Is Iran pursuing the breakup of the United Kingdom?
Dr. Azeem Ibrahim/Al Arabiya/September 05/18
Among the hundreds of pages that Facebook has removed in its latest crackdown on political influence campaigns, there are at least two which were set up by Iran in order to promote Scottish independence and foment other forms of internal divisions within the UK: “Free Scotland 2014”, and “The British Left” – both dating back at least to 2014, to before the independence referendum.
Presumably this is not because they think independence would be good for the Scottish people. At the very least, it would be because in their estimation, the breakup of the UK would be catastrophic for the country’s standing in the world, and its ability to defend its interests and the interests of its people abroad.
And, of course, there is also probably a lot of historical spite going into it, from that time in 1953 when Winston Churchill orchestrated the overthrow of the democratically elected government of Mohammad Mosaddegh in Tehran.
Should anyone be surprised that this has been happening though? In the wake of Russia’s brazen campaign to sway the US presidential elections in 2016, and their subsequent attempts to do the same throughout Europe, these kinds of actions must be understood as a new norm of international geopolitical conduct. Nor are we in the West merely passive victims of this new trend. Regime-change has been a powerful tool of America’s informal empire since WW2, and fomenting local political divisions in order to further the political aims of external powers has been an approach perfected long before, in the 18th and 19th Century by the British and other European empires.
It would also be surprising to find that it was not the West who first pioneered the use of digital means to pursue these tactics.
That is a huge part of the reason for why Russia, Iran, China, and virtually any country outside the sphere of influence of the United States have tried to cordon off their internet and their internal flows of information from the mainstream internet, to the best of their abilities – with varying degrees of success.
Iran is just as willing to follow the Russian playbook toward the same ends, even though so far they have been rather less able to effect change in their own interests
Destabilizing Western discourse
But make no mistake about this.
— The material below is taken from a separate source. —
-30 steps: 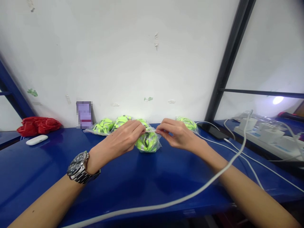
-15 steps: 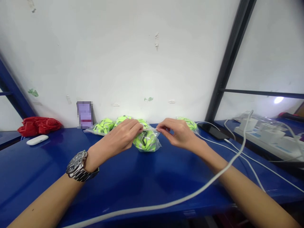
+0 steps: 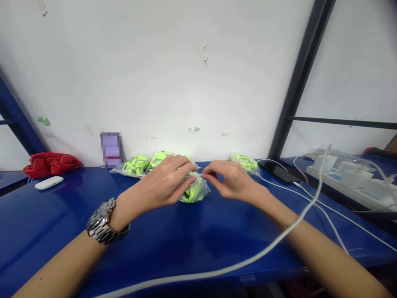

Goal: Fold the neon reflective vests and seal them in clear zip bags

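Note:
A clear plastic bag (image 3: 195, 193) with folded neon-yellow and grey material inside is held just over the blue table (image 3: 186, 240). My left hand (image 3: 169, 180), a metal watch on its wrist, has thumb and fingers closed on the bag's top edge from the left. My right hand (image 3: 228, 178) pinches the right end of that same edge between thumb and fingertips. Behind my left hand lie similar filled bags, one neon-yellow bag (image 3: 135, 164) and another bag (image 3: 158, 159) beside it. A further bag (image 3: 245, 162) sits beyond my right hand.
At the left are a crumpled red plastic bag (image 3: 51, 164) and a white case (image 3: 49, 182). A phone with a blurred screen (image 3: 111, 150) leans on the wall. A dark phone (image 3: 277, 171) and a power strip (image 3: 350, 180) lie right. A white cable (image 3: 248, 258) crosses in front.
My left hand's fingers have spread a little and its thumb has dropped lower on the bag's edge. My right hand and the bag have come down slightly.

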The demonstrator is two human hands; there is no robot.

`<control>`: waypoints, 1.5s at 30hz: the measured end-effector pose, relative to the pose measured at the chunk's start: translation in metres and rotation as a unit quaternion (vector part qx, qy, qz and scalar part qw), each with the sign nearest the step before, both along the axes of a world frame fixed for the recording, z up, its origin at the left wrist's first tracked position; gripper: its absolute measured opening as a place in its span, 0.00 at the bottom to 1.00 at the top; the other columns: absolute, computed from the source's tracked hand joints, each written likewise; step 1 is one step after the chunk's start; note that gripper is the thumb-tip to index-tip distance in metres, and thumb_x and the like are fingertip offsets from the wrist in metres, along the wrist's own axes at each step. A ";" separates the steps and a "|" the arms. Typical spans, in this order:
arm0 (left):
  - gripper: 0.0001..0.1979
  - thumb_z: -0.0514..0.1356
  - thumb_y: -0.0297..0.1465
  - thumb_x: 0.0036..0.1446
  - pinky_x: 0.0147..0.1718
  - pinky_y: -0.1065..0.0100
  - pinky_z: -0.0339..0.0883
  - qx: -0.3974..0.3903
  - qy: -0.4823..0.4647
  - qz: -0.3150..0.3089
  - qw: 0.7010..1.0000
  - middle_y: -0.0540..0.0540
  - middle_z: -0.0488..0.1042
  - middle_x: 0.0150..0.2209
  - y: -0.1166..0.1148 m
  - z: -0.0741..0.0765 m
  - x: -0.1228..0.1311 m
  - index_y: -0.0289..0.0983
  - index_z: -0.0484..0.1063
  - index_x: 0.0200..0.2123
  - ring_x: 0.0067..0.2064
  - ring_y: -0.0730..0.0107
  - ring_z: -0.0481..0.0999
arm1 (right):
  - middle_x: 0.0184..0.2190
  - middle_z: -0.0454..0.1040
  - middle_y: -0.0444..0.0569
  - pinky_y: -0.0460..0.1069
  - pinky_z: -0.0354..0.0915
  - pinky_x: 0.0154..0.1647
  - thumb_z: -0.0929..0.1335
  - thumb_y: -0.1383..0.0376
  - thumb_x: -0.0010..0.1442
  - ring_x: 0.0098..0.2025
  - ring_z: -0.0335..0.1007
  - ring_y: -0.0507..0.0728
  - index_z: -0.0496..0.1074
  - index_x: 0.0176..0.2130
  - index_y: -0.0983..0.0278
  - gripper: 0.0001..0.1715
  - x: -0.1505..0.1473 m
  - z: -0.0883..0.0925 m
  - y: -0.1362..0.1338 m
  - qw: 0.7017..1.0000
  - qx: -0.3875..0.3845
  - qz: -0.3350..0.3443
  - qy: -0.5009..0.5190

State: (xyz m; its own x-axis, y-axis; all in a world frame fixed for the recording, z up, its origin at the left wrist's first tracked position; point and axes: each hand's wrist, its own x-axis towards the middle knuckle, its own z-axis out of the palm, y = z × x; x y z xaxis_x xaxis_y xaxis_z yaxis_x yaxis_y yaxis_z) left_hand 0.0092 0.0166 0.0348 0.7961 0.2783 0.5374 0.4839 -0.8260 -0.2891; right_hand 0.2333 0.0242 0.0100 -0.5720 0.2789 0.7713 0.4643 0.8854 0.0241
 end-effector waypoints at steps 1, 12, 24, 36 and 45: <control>0.08 0.50 0.29 0.65 0.41 0.60 0.64 -0.004 0.009 -0.006 1.000 0.41 0.70 0.38 -0.002 0.001 0.002 0.34 0.65 0.44 0.41 0.63 0.68 | 0.25 0.72 0.46 0.45 0.60 0.27 0.64 0.71 0.61 0.25 0.64 0.50 0.70 0.33 0.67 0.06 -0.002 0.000 -0.001 1.000 0.003 0.006 -0.007; 0.10 0.46 0.29 0.67 0.32 0.67 0.61 -0.046 0.020 0.000 0.999 0.44 0.66 0.33 -0.007 -0.002 0.005 0.33 0.66 0.39 0.33 0.69 0.64 | 0.28 0.71 0.48 0.46 0.60 0.28 0.63 0.74 0.61 0.29 0.65 0.52 0.70 0.36 0.67 0.07 -0.005 0.002 -0.006 0.998 -0.006 0.048 -0.031; 0.10 0.45 0.24 0.65 0.31 0.65 0.60 -0.001 0.030 0.007 1.000 0.44 0.65 0.32 -0.002 -0.011 0.005 0.32 0.65 0.37 0.33 0.68 0.62 | 0.27 0.68 0.49 0.47 0.58 0.28 0.60 0.72 0.63 0.27 0.61 0.52 0.68 0.34 0.68 0.09 -0.008 0.002 -0.009 0.998 0.001 0.010 -0.057; 0.10 0.47 0.26 0.66 0.32 0.65 0.60 0.023 0.032 0.009 0.999 0.44 0.66 0.31 -0.005 -0.006 0.005 0.32 0.67 0.36 0.33 0.68 0.63 | 0.28 0.69 0.48 0.46 0.60 0.29 0.62 0.75 0.59 0.29 0.63 0.52 0.68 0.35 0.68 0.07 -0.002 0.001 -0.004 0.999 -0.010 0.006 -0.048; 0.09 0.48 0.25 0.66 0.30 0.67 0.60 0.007 0.015 -0.005 1.000 0.45 0.65 0.31 -0.004 -0.007 0.003 0.32 0.65 0.35 0.32 0.69 0.62 | 0.28 0.68 0.47 0.46 0.59 0.28 0.63 0.74 0.60 0.29 0.63 0.51 0.68 0.34 0.67 0.04 -0.003 0.002 -0.006 0.999 -0.011 0.021 -0.043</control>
State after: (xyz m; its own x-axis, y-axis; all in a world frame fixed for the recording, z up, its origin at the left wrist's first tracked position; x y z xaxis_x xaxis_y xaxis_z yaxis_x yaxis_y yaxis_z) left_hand 0.0124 0.0128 0.0274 0.8151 0.2619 0.5168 0.4657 -0.8268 -0.3154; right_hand 0.2304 0.0183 0.0118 -0.6471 0.2701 0.7130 0.4235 0.9049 0.0416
Russia is certainly winning on this particular battlefield at this moment in time, especially when it comes to their capacity to destabilize Western political discourse and the local, democratic political processes.
And Iran is just as willing to follow the Russian playbook toward the same ends, even though so far they have been rather less able to effect change in their own interests.
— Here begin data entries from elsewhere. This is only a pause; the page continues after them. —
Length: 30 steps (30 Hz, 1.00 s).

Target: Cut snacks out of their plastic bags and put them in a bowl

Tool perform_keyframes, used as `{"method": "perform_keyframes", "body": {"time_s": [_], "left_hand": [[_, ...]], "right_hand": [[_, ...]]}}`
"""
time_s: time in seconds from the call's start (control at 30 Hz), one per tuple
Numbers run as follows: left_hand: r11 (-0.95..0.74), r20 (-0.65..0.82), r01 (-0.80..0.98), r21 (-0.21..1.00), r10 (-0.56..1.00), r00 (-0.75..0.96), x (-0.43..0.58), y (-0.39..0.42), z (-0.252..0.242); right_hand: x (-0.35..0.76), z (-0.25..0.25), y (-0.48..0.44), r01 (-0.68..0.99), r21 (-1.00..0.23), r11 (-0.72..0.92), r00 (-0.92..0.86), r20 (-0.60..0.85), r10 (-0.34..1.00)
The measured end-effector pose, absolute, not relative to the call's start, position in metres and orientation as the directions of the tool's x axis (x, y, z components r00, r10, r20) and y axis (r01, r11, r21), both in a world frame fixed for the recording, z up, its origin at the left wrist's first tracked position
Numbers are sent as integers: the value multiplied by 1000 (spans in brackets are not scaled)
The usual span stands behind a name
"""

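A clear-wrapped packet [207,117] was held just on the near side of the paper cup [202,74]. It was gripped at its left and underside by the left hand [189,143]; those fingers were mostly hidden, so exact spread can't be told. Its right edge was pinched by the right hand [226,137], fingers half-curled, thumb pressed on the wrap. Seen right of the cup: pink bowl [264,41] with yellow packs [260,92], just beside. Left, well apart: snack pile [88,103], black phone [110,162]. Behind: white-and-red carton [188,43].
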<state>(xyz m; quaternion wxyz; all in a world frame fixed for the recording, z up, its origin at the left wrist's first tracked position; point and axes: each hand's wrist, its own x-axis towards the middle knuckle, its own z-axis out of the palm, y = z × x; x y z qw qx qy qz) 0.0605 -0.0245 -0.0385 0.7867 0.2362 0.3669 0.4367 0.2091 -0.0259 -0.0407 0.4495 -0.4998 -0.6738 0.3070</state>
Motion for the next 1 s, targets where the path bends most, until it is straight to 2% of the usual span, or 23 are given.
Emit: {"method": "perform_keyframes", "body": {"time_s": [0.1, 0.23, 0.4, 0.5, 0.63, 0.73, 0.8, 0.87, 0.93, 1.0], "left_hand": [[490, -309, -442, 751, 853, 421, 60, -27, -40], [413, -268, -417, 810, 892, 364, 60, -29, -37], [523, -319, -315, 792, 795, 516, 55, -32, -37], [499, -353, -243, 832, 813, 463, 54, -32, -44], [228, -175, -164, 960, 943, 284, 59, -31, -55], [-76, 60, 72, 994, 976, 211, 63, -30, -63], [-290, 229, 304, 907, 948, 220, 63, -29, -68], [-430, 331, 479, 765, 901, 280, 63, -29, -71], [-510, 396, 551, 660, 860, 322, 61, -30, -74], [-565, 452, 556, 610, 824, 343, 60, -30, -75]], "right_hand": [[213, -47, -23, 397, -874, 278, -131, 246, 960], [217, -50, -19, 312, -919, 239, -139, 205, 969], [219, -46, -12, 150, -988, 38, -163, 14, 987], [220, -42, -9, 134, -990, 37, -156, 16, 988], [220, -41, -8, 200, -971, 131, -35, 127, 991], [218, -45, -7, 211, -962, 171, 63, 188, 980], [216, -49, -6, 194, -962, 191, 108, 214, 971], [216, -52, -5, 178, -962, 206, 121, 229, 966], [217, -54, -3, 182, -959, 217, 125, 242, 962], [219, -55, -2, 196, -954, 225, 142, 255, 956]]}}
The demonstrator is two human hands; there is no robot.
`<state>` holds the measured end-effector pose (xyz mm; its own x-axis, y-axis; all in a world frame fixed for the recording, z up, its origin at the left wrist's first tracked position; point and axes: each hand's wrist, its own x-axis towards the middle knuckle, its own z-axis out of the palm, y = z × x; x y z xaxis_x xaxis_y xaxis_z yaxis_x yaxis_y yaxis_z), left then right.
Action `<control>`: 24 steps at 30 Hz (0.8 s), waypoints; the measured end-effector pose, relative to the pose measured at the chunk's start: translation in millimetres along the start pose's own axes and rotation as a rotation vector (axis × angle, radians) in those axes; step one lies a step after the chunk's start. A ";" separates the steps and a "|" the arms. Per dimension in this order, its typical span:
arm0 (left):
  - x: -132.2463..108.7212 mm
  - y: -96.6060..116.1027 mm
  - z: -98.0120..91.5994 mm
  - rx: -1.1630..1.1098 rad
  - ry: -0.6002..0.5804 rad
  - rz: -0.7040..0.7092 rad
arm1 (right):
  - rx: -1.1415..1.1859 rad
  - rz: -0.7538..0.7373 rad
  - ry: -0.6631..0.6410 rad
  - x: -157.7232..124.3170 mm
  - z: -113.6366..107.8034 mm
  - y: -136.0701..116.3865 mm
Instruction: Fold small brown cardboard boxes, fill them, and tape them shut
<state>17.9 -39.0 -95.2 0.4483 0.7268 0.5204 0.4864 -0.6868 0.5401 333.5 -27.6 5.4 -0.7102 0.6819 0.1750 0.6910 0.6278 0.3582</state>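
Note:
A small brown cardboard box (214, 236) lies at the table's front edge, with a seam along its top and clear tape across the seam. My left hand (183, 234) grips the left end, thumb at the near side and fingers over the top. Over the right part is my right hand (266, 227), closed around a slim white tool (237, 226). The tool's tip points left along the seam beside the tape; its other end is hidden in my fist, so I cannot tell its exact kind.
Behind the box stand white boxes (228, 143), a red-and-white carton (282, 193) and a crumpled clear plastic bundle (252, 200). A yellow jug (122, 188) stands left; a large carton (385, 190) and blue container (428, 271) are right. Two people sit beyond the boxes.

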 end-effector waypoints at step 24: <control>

For its part, China has been, and continues to use the same technological means for their rather different political ends: they are in fact favourable to political stability in the West, but will happily plunder the West and the entire rest of the world for scientific, technological and industrial knowledge and techniques. But again, this is just the normal course of geopolitics in the new world of digital information flows. We must understand that of course Iran would seek to support internal divisions in the UK, including, the golden prize, Scottish independence. So would Russia. It is not by coincidence that Alex Salmond, the SNP’s former leader, and the foremost proponent of Scottish independence both in 2014 and now, has made such good friends with the Iranian regime and with the Russian regime respectively.
The Foreign Office during the Empire used to call such tactics “imperial policy”. In their current digital form, and along Soviet-style disinformation campaigns, the Kremlin today calls this “asymmetric warfare”, or alternatively “hybrid warfare”.
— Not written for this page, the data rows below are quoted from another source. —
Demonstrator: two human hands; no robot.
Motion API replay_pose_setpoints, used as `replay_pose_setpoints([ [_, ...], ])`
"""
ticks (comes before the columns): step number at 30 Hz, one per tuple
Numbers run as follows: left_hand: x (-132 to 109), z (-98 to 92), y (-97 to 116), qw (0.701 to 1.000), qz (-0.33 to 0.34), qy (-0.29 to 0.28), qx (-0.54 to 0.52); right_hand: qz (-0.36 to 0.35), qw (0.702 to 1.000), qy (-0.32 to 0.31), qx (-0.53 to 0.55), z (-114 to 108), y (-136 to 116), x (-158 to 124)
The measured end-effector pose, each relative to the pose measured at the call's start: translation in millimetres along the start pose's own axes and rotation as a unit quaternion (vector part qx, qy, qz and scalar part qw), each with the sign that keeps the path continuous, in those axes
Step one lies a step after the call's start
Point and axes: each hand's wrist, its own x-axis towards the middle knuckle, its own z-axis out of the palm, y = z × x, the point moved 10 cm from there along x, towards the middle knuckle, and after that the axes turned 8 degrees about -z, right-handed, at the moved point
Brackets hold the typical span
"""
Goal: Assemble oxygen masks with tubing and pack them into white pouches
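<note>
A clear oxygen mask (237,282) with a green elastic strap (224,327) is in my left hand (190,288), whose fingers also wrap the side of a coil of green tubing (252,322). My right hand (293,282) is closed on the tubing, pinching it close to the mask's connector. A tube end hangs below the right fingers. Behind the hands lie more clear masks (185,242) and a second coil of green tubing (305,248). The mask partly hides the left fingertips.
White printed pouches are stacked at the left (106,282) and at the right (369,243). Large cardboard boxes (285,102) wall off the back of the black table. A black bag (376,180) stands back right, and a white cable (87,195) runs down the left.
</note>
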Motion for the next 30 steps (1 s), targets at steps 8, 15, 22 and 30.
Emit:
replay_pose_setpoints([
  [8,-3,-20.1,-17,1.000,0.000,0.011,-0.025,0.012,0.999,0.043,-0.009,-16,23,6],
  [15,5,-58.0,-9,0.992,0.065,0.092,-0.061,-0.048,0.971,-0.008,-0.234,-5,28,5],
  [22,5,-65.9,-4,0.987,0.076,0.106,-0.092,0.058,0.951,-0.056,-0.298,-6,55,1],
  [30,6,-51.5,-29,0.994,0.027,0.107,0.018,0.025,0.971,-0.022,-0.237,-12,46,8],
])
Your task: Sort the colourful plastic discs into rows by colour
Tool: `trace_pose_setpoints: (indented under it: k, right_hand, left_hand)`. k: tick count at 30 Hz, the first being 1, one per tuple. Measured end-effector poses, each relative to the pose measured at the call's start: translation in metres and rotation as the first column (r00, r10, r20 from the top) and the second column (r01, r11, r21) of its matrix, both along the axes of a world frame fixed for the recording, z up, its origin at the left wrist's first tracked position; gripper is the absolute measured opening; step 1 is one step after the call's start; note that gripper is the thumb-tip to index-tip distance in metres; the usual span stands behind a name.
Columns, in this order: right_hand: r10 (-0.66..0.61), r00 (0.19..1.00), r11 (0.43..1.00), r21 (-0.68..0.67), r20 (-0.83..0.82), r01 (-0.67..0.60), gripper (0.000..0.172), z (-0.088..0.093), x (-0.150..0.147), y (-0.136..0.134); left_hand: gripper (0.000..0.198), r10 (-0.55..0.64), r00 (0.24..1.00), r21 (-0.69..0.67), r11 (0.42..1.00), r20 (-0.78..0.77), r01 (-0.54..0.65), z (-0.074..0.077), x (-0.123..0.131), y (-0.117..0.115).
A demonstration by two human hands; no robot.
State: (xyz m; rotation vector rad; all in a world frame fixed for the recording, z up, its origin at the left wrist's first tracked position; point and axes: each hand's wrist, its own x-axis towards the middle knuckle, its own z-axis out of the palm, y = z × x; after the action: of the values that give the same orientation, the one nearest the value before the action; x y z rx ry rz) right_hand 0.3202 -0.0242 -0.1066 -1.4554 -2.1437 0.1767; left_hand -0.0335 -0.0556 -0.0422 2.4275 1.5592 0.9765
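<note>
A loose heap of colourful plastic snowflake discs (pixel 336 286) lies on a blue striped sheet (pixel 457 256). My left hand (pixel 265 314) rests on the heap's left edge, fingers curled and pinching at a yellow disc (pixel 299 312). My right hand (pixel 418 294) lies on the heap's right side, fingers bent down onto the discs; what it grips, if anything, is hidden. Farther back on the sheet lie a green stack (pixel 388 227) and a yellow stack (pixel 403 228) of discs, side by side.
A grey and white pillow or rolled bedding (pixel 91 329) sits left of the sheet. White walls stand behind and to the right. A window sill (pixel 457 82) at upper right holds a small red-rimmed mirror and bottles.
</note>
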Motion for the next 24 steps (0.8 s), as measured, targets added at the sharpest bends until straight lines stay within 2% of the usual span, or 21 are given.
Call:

But any lover of peace must understand that countries like Russia, Iran, and potentially others, do think of themselves as being at war with us.
And if people who think of themselves as being at war with you support certain policies, such as Scottish independence, Catalan secessionism, right-wing nationalism, or Brexit, you might want to stop and ask yourself why they do this. Or indeed, why they then give you a platform on their state propaganda channels.